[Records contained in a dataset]
= = = = =
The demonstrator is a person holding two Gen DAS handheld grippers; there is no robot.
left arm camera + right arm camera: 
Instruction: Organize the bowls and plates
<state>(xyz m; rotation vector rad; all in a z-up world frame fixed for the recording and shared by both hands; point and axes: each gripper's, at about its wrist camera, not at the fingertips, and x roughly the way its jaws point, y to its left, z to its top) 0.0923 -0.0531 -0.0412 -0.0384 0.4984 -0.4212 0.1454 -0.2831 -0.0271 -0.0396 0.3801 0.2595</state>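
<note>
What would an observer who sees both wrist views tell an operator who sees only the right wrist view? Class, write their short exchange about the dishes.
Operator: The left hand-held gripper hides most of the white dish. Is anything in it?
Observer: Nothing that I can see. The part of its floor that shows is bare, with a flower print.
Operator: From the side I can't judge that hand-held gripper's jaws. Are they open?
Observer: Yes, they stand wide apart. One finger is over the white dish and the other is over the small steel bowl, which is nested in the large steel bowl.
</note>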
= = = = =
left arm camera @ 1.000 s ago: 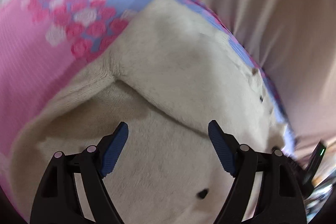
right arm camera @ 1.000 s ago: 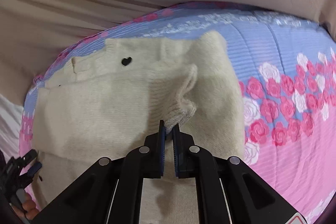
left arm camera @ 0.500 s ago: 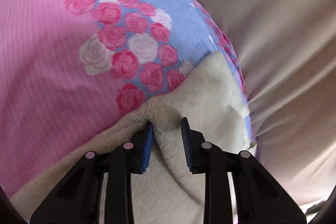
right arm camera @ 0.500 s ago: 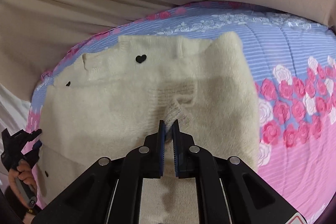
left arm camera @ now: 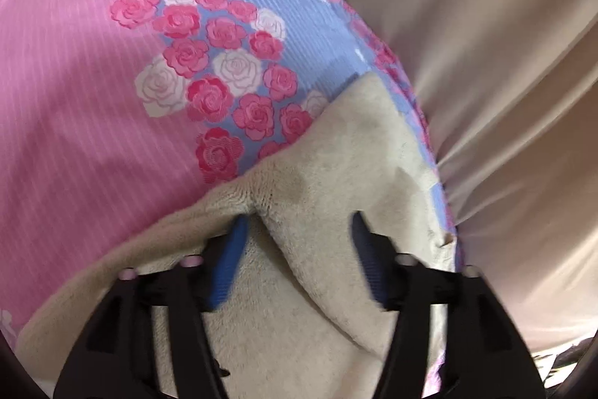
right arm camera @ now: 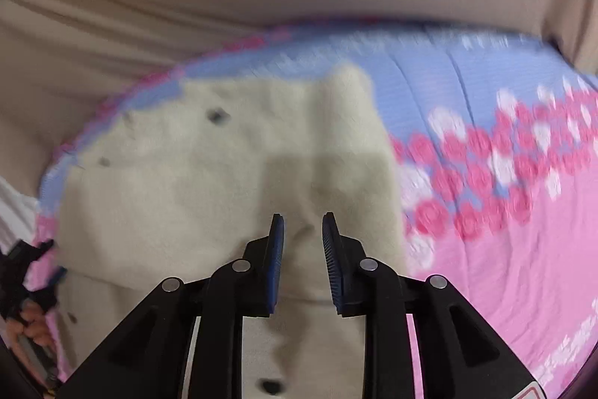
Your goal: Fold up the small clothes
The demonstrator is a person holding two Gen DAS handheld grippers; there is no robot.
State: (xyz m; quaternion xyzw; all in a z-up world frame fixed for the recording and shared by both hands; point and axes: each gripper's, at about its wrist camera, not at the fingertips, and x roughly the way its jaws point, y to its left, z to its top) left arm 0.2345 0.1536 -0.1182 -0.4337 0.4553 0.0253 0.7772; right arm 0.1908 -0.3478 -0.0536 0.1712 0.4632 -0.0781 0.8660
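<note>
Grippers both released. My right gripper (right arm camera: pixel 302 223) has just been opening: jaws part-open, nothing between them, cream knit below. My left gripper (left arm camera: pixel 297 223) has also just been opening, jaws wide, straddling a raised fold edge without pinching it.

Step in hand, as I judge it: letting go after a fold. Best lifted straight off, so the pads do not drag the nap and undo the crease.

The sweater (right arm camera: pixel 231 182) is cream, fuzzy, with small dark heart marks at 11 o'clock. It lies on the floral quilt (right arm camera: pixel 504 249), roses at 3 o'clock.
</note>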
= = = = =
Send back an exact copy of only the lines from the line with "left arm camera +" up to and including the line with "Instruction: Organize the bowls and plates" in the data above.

▸ Task response
left arm camera + right arm camera: 
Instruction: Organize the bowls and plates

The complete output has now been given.